TASK TO COMPLETE:
Output only how many lines below contain "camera".

AVAILABLE DATA:
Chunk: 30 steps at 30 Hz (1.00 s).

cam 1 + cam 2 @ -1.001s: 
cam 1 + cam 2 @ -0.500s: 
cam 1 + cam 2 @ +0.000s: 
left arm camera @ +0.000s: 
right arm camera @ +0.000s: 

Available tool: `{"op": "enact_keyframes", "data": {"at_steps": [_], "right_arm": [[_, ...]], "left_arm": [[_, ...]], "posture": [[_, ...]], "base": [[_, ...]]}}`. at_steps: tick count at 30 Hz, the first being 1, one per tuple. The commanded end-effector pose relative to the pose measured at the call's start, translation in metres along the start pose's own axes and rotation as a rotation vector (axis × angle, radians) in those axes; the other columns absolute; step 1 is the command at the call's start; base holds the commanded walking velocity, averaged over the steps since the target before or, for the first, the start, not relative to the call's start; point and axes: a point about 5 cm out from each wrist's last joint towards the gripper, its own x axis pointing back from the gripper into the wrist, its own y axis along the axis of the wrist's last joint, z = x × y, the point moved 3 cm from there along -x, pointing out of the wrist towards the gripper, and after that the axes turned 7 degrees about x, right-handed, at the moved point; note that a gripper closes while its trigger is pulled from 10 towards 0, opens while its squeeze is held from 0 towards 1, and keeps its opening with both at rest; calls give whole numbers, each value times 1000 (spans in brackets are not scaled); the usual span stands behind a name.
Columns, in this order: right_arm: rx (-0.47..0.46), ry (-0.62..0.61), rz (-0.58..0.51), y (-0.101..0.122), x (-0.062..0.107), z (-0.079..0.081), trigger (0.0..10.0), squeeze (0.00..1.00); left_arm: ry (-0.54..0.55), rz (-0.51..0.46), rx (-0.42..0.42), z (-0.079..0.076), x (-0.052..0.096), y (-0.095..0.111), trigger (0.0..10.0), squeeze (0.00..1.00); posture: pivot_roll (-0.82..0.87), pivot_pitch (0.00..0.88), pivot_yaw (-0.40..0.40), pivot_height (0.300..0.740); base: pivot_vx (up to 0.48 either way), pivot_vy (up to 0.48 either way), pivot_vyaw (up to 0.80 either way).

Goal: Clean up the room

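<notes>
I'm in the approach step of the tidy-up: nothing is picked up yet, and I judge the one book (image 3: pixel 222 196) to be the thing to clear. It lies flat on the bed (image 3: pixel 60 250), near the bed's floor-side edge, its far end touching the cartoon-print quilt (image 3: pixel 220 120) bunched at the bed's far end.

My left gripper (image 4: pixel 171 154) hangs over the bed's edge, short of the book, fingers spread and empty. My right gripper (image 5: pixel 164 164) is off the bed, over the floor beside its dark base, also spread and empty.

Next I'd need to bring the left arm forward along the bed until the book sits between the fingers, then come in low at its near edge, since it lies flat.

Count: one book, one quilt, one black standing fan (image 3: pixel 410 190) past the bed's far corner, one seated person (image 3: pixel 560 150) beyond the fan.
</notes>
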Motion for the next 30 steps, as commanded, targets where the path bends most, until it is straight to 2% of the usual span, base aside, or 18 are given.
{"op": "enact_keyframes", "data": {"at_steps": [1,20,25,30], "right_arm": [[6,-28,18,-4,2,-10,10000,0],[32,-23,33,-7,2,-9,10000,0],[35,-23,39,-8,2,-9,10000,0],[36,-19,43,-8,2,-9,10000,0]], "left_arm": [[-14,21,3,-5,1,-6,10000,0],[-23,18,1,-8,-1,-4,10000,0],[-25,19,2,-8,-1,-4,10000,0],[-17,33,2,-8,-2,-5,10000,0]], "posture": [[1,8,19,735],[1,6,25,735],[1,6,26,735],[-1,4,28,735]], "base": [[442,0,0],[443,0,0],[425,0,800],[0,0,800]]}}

ANSWER FOR THE TASK:
2